ANYHOW NOT RELEVANT. But I do find it irritating that because of this, we don't see women in this huge story at all. None of the gang, even though it would have been easy as fuck to make, say, Bug a girl. Even doing something like making Nazca Barsavi the actual heir apparent, and to have her marrying Locke because she knows he won't try to be Capa, and she'll let him do whatever the fuck he wants, can play the henpecked husband while being the Thorn of Camorr, could be really fun and would do more for Nazca and also play up their friendship. It could make her death mean a lot more, if they were running their own little Barsavi con.
Anyhow, the really fantastic behind the scenes worldbuilding was how I wish more fantasy novels did it. It didn't often try to explain things to me, it spoke as if I mostly understood them, or had cahracters say them in ways that made sense to the story (In this capacity, Lukas Fehrwright is fucking BRILLIANT as Someone That Must Have Camorr Explained). So I didn't feel like I was being sat down and told the history of a place I barely know, while having stupid fucking vocabulary words thrown at me. We never define any physik or magic beyond what needs be done because fuck you that's why. I love it. Thank you for not telling me what alchemical botany can or can't do. Thank you for dropping literally only what I need to kjnow about wraithstone into the plot. You have a crown in heaven.

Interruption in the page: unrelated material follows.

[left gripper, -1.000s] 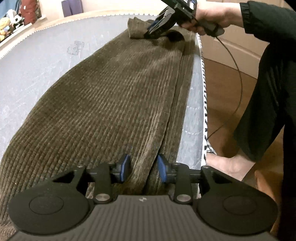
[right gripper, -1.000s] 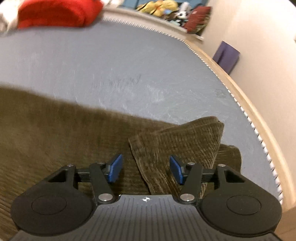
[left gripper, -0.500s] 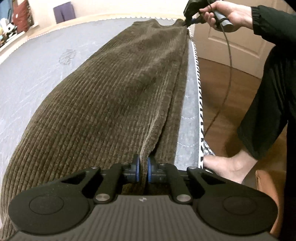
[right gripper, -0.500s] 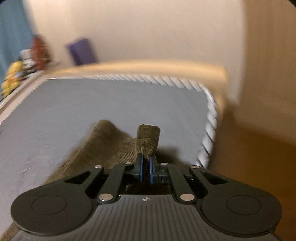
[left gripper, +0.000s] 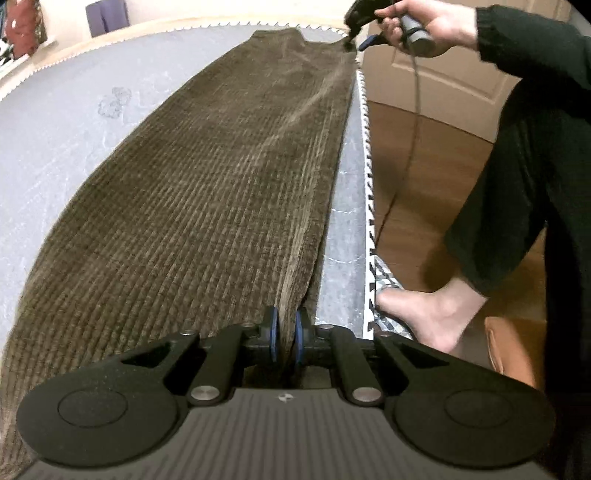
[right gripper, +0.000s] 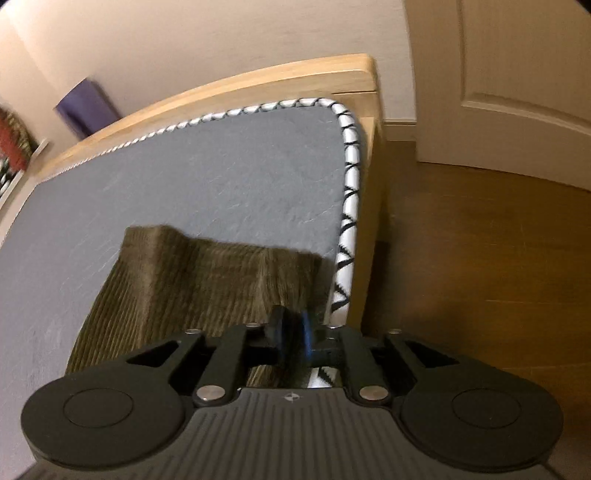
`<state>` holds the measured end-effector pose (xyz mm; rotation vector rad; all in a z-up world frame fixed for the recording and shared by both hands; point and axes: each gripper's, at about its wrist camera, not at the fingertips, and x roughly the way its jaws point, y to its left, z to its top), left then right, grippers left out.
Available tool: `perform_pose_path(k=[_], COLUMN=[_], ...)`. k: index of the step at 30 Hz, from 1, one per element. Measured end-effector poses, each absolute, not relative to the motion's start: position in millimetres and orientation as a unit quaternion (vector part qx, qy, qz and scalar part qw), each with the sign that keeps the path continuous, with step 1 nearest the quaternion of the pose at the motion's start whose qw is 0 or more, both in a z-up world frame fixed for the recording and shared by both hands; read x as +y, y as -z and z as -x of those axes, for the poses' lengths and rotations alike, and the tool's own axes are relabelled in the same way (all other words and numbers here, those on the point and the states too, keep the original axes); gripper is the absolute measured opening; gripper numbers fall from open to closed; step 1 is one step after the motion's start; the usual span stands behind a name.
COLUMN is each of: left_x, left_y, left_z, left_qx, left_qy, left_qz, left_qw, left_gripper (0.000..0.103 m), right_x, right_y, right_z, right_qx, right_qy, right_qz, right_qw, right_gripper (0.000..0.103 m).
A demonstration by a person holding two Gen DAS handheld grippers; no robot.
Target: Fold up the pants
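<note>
- Olive corduroy pants lie lengthwise along the mattress right edge; left gripper pinches the near end.
- Only the left view shows a hand holding the right gripper at the far corner.
- Right gripper's jaws opening, blurred, fabric between; contact unclear.
- Bare foot, wood floor at right.

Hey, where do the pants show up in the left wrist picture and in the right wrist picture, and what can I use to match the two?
Left wrist: the pants fill the middle, running from the near claw to the far mattress end.
Right wrist: only their end shows, lower left of middle, just ahead of the claw.
Shared landmark: the black-and-white mattress edge trim, right of the pants in both.
</note>
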<state>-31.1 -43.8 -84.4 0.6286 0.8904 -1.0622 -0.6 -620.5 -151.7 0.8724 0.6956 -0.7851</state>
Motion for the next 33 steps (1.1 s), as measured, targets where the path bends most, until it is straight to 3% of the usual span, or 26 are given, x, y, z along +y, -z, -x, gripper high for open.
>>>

Or I know I said I wish it would have been more con-ny and less "kill the new mob boss" at the end there, but oh my fuck, how much did I love the whole job at the counting house. I SCREAMED. It was so good, I had no clue where it was going the whole time and I would never have gotten there, but I LOVED it. What a great time.
One...weakness, for me, I guess I'll say, is that lack of interiority makes it hard to really feel the weight of some things. We don't get enough about Galdo, Calo, or Bug to feel anything for them, and I knew Bug was dead from the time he showed up. Actually, I thought we were going to kill jean Tannen, because that was the only relationship REALLY laden with emotional weight in the book. Didn't bother me enough to not recommend the book, as I'm mostly recommending it on fun, but I did notice.
ANYWAY, uh...any specific questions I'm happy to take!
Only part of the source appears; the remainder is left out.